Task requirements:
Each line below should be set down again unchanged.

Supplied data:
Segment Open

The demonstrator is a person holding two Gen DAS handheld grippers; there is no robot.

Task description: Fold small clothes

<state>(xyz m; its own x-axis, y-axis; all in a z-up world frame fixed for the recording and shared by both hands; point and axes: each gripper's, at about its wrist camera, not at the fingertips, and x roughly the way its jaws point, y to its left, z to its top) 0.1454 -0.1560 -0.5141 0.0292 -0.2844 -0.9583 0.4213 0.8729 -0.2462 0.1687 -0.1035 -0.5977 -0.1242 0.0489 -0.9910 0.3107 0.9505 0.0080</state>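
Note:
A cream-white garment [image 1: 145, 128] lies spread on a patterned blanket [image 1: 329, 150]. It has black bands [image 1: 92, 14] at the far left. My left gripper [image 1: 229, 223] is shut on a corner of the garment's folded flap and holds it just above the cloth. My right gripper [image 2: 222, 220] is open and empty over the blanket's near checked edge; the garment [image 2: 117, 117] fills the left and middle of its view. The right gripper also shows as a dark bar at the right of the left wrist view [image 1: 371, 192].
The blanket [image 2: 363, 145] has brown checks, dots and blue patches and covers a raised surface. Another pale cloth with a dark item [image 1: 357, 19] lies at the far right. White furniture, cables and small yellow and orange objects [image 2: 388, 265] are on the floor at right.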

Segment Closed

Problem solution:
The demonstrator is a person holding two Gen DAS handheld grippers; there is no robot.

Task description: Fold small clothes

<state>(xyz m; its own x-axis, y-axis; all in a z-up world frame fixed for the recording and shared by both hands; point and axes: each gripper's, at about its wrist camera, not at the fingertips, and x roughly the way its jaws point, y to its left, z to its top) 0.1454 -0.1560 -0.5141 0.0292 -0.2844 -0.9583 0.4213 0.8729 -0.2462 0.1687 -0.1035 -0.5977 -0.1242 0.0489 -0.9910 0.3107 0.9505 0.0080</state>
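Note:
A cream-white garment [image 1: 145, 128] lies spread on a patterned blanket [image 1: 329, 150]. It has black bands [image 1: 92, 14] at the far left. My left gripper [image 1: 229, 223] is shut on a corner of the garment's folded flap and holds it just above the cloth. My right gripper [image 2: 222, 220] is open and empty over the blanket's near checked edge; the garment [image 2: 117, 117] fills the left and middle of its view. The right gripper also shows as a dark bar at the right of the left wrist view [image 1: 371, 192].
The blanket [image 2: 363, 145] has brown checks, dots and blue patches and covers a raised surface. Another pale cloth with a dark item [image 1: 357, 19] lies at the far right. White furniture, cables and small yellow and orange objects [image 2: 388, 265] are on the floor at right.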

Nothing more belongs to this answer.